- _DESCRIPTION OF THE TASK_
Return a copy of every line in the data below that contains "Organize".

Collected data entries
+--

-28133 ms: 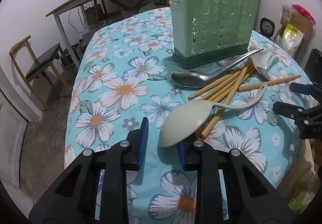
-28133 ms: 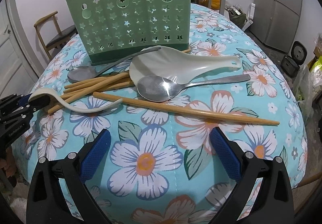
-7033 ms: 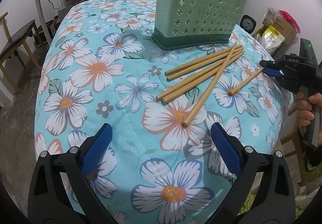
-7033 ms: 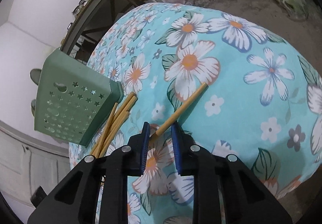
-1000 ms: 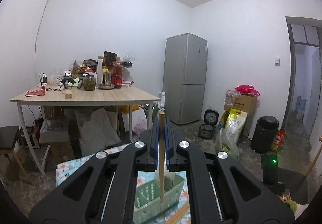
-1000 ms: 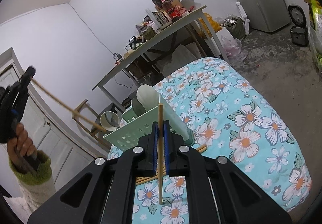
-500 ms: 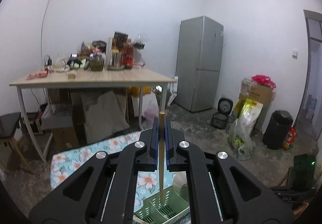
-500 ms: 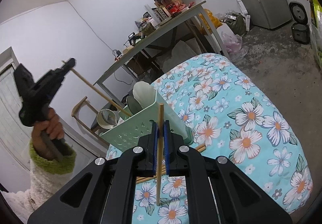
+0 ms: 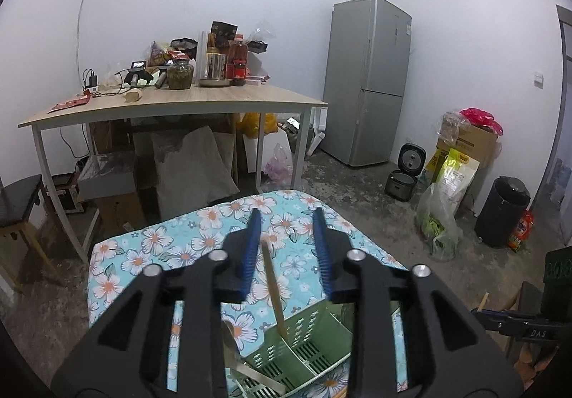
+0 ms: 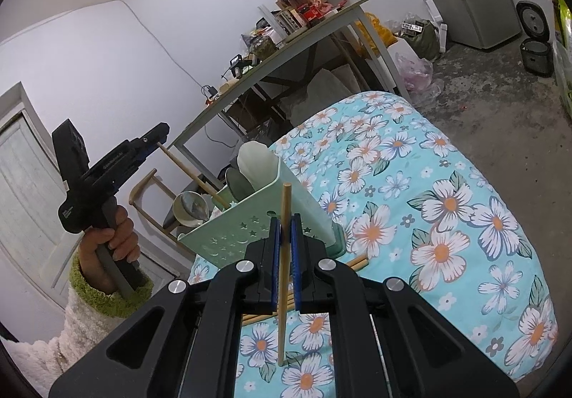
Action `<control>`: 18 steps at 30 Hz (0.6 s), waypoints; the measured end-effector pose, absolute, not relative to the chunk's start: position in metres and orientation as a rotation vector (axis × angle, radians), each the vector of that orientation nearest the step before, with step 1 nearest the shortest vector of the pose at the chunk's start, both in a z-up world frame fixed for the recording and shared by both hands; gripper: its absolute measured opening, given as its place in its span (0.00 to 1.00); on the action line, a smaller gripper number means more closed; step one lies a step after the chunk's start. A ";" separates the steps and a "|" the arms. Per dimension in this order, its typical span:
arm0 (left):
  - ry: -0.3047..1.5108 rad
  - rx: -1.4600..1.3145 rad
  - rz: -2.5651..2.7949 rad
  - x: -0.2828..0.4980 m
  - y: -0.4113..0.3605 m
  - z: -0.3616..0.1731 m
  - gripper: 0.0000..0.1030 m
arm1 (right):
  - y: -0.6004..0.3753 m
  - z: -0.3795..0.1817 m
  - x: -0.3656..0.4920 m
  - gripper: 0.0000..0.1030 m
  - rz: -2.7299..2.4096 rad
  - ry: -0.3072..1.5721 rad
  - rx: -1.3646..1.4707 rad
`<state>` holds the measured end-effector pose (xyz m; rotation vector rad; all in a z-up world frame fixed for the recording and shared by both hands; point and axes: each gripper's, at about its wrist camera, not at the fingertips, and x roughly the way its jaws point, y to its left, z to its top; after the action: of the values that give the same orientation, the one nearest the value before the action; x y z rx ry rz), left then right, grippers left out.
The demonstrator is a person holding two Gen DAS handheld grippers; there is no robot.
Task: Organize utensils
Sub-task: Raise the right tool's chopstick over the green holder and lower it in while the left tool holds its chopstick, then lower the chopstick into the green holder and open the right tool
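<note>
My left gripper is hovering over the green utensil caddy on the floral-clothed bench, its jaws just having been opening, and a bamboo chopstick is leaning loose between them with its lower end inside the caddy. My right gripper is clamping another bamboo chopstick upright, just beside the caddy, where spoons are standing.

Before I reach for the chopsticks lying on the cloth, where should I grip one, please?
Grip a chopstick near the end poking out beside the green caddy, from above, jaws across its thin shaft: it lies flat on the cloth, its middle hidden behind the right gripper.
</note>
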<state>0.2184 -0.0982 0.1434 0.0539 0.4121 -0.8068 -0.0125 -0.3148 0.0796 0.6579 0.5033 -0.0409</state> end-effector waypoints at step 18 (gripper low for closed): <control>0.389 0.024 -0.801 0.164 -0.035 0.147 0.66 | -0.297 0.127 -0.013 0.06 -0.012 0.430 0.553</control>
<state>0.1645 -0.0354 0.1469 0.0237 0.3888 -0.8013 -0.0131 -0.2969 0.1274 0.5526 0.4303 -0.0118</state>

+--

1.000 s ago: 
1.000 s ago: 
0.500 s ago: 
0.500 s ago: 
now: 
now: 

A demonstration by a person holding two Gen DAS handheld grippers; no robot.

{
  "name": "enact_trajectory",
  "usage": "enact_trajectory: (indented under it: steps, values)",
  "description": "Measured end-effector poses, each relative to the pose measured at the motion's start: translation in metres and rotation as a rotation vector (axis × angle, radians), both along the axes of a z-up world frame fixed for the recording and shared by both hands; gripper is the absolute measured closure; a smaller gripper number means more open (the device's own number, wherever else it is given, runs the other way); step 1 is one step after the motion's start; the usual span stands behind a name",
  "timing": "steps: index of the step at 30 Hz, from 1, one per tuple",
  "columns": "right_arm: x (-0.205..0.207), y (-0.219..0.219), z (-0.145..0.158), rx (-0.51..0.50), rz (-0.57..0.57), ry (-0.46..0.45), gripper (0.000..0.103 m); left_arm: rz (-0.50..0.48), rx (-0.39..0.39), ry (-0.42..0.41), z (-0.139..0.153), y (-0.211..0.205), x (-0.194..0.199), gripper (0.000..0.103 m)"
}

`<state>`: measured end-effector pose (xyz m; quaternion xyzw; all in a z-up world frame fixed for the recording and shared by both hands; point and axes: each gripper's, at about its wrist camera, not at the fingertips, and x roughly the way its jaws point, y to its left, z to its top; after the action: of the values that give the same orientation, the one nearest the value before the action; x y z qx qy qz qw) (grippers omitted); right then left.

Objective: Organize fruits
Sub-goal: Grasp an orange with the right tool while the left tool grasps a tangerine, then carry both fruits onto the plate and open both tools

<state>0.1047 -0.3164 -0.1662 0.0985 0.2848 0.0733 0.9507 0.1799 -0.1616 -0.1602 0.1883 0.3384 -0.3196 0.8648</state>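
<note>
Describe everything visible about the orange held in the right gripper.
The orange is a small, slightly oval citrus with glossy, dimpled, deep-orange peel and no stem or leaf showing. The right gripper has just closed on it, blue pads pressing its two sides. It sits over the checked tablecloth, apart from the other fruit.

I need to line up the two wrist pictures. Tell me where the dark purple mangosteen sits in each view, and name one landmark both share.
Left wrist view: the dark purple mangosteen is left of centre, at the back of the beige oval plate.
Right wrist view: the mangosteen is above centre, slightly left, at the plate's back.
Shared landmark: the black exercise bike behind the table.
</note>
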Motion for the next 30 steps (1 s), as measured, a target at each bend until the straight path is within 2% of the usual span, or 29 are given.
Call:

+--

- _TASK SOLUTION_
Task: Organize utensils
Objective: Organize fruits

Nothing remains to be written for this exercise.